На практике часто наблюдается вторичная рекритсталлизация - скачкообразный рост отдельных зерен, что приводит к образованию аномально крупных зерен, размеры которых в десятки и сотни раз превышают размеры основной массы зерен. То есть вторичная рекристаллизация обязательно сопровождается разнозернистостью, которая может исчезнуть с завершением этого процесса. На рис.1 представлен пример микроструктуры Мп-Еп феррита с характерными признаками вторичной рекристаллизации. Этому процессу присущи следующие особенности:
Рис.1 Типичная микроструктуры ферритов после вторичной рекристаллизации.
центры вторичной рекристаллизации не зарождаются вновь, а образуются путем ускоренного роста отдельных зерен матрицы, находящихся в благоприятных условиях;
для начала процесса необходим инкубационный период, в течение которого происходит формирование зародышей вторичной рекристаллизации;
должны быть реализованы факторы, обеспечивающие прекращение нормального роста зерна (например, остановка миграции границ дисперсными включениями второй фазы или порами);
для начала процесса необходим нагрев выше определенной температуры, называемой температурой начала вторичной рекристаллизации. Очевидно, в общем случае должна существовать температура, при которой весь объем материала подвергается вторичной рекристаллизации, т.е. температура завершения процесса;
источником движущей силы является энергия границ зерен.

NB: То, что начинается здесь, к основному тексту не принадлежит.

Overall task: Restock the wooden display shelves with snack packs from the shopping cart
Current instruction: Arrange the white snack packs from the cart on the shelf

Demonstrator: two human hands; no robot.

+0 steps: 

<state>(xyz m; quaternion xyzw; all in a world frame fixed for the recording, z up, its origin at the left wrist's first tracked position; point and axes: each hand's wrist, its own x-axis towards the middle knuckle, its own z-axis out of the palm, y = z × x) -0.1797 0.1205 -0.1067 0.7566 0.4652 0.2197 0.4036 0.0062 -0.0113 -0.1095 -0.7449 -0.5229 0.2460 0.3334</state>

Относительно причин, способствующих формированию центров вторичной рекристаллизации, полной ясности нет. Однако многочисленные экспериментальные данные говорят о решающей роли неоднородности в распределении пор и включений второй фазы, из чего следует, что предпосылки для реализации вторичной рекристаллизации закладываются на стадии изготовления порошка и формования изделий. Авторы [2] считают, что благоприятные условия для развития зародышей вторичной рекристаллизации возникают в текстурованных материалах, и в материалах с повышенной концентрацией термически устойчивых дефектов кристаллической решетки.
Поскольку ферритовые изделия должны быть мелкозернистыми с мелкими, равномерно распределенными порами, то необходимо предотвратить процессы вторичной рекристаллизации. Для этого, согласно [4], необходимо:
Использование исходных сырьевых компонентов близкой или одинаковой активности.
Повышение однородности смешения компонентов.
Разработка режимов диффузионного обжига и спекания, обеспечивающих отсутствие посторонних фаз к моменту начала интенсивного спекания и рекристаллизации.
Регулирование химической активности частиц порошка.
Использование способов и режимов формирования, позволяющих получить минимальную, однородную пористость прессовки.
Введение добавок, не растворяющихся или равномерно растворяющихся в феррите.
Следует особо подчеркнуть, что указанные проблемы, возникающие в результате вторичной рекристаллизации, связаны с отсутствием сырья особой чистоты у отечественных производителей ферритов.
ЛИТЕРАТУРЫ
1. Проблемы порошкового материаловедения. 4.III. Реология дисперсных систем в технологии функциональной магнитной керамики./ В.Н.Анциферов, В.Г.Андреев, А.В.Гончар и др. - Екатеринбург: Уро РАН, 2003, -147с.
2. Проблемы порошкового материаловедения. 4.IV. Материаловедение поликристаллических ферритов./ В.Н.Анциферов, Л.М.Летюк, В.Г.Андреев и др. - Екатеринбург: Уро РАН, 2004, -394с.
3. Кайнарский И.С. Процессы технологии огнеупоров. М.:Металлургия, 1969,516с.
4. Левин Б.Е., Третьяков Ю.Д., Летюк Л.М. Физико-химические основы получения, свойства и применения ферритов. - М.:Металлургия, 1984, 111 с.